Work request -
The result must match the data exactly, line for line.

Data -
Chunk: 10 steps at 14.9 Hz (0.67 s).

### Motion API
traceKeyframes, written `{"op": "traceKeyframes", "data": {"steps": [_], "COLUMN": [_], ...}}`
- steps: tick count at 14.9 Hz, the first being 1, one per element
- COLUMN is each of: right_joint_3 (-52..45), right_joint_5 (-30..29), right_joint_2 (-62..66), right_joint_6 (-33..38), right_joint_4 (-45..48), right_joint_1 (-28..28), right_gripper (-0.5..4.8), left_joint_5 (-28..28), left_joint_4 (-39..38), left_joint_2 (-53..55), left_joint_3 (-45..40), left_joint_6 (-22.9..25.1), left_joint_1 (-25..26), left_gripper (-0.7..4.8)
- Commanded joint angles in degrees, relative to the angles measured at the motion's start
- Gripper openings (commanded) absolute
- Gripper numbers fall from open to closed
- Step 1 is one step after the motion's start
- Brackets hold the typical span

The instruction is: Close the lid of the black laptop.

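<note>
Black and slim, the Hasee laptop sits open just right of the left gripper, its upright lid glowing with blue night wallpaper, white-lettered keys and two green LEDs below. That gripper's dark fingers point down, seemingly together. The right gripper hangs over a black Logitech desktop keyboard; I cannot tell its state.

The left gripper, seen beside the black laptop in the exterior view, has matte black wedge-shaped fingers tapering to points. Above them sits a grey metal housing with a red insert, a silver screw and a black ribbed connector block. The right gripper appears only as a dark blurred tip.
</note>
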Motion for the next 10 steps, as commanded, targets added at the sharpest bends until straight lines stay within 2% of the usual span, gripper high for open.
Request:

Exercise response -
Chunk: 10 steps at 14.9 Hz (0.67 s).

### Motion API
traceKeyframes, written `{"op": "traceKeyframes", "data": {"steps": [_], "COLUMN": [_], ...}}`
- steps: tick count at 14.9 Hz, the first being 1, one per element
- COLUMN is each of: right_joint_3 (-52..45), right_joint_5 (-30..29), right_joint_2 (-62..66), right_joint_6 (-33..38), right_joint_4 (-45..48), right_joint_1 (-28..28), right_gripper (-0.5..4.8), left_joint_5 (-28..28), left_joint_4 (-39..38), left_joint_2 (-53..55), left_joint_3 (-45..40), left_joint_6 (-22.9..25.1), left_joint_1 (-25..26), left_gripper (-0.7..4.8)
- Commanded joint angles in degrees, relative to the angles measured at the motion's start
- Gripper openings (commanded) absolute
- Gripper numbers fall from open to closed
- Step 1 is one step after the motion's start
- Brackets hold the typical span

The instruction is: Close the lid of the black laptop.

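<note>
Black and slim, the Hasee laptop sits open just right of the left gripper, its upright lid glowing with blue night wallpaper, white-lettered keys and two green LEDs below. That gripper's dark fingers point down, seemingly together. The right gripper hangs over a black Logitech desktop keyboard; I cannot tell its state.

The left gripper, seen beside the black laptop in the exterior view, has matte black wedge-shaped fingers tapering to points. Above them sits a grey metal housing with a red insert, a silver screw and a black ribbed connector block. The right gripper appears only as a dark blurred tip.
</note>
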Motion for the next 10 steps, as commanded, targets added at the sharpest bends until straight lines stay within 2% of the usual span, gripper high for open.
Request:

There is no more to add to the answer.